- PROBLEM STATEMENT -
Look below for the line containing "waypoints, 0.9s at"; from there through the line containing "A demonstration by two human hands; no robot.", both lines included, please set down each line exactly and nothing else.
-- DATA PROVIDED follows --
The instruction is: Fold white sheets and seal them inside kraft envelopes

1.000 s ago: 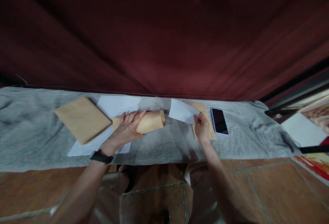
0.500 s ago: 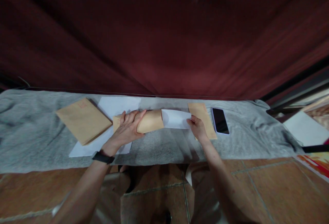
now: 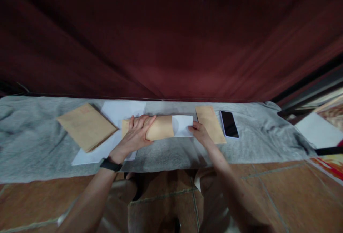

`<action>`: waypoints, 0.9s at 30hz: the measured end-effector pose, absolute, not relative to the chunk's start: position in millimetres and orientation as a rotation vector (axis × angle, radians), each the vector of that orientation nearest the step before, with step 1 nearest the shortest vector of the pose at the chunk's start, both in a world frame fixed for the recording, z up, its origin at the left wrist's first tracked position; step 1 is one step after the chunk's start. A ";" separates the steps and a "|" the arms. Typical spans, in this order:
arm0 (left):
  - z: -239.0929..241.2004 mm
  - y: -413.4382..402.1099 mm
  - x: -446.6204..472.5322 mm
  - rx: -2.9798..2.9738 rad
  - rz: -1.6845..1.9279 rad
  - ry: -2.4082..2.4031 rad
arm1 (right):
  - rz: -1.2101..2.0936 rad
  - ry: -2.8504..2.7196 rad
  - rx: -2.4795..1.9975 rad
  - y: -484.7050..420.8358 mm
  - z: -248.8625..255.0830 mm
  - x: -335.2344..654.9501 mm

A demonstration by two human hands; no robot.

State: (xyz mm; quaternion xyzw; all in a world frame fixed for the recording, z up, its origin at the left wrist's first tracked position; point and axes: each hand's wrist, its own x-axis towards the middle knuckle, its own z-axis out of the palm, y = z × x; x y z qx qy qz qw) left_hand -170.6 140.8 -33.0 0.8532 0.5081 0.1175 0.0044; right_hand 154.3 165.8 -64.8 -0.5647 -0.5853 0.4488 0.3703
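Observation:
A brown paper envelope (image 3: 162,127) lies crosswise in front of me, its mouth facing right. My left hand (image 3: 138,132) is wrapped over its left part, fingers on the far edge and thumb on the near side. Part of a folded white sheet (image 3: 182,126) sits inside the envelope, and the rest sticks out to the right. My right hand (image 3: 198,130) pinches that sheet at its outer end. To the right of the right hand lies another brown envelope (image 3: 211,123), flat. Left of my left hand is a stack of brown envelopes (image 3: 86,126).
White paper sheets (image 3: 122,111) lie partly under the envelope stack and left hand. A phone (image 3: 229,124) rests on the grey cloth (image 3: 254,133) at the right. A dark red curtain (image 3: 171,58) hangs behind the cloth-covered surface. Tiled floor (image 3: 289,186) shows below.
My right hand has moved left, sliding the white sheet deeper into the envelope, so less of it sticks out. The left hand and envelope have shifted slightly right.

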 end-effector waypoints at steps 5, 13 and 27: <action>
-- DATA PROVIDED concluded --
- RESPONSE BOX -
`<action>`: waypoints, 0.9s at 30hz: the measured end-effector pose, absolute, not relative to the chunk's start: position in millimetres and orientation as a rotation vector (axis × angle, radians), each the vector of that orientation nearest the step before, with step 1 nearest the shortest vector of the pose at the chunk's start, both in a world frame fixed for the recording, z up, its origin at the left wrist's first tracked position; step 1 is one step after the chunk's start. A ";" separates the steps and a "|" the arms. Typical spans, in this order:
arm0 (left):
  - z: -239.0929..241.2004 mm
  - y: -413.4382..402.1099 mm
  - x: -446.6204..472.5322 mm
  - rx: -2.9798..2.9738 rad
  - rz: -1.6845..1.9279 rad
  - ry: -2.4082..2.4031 rad
arm1 (right):
  - rz: -1.2101..2.0936 rad
  - ry: -2.8504..2.7196 rad
  - rx: -2.4795..1.9975 rad
  - y: -484.7050..420.8358 mm
  - z: -248.8625..255.0830 mm
  - x: -335.2344..654.9501 mm

A demonstration by two human hands; no robot.

The output for this exercise is finished.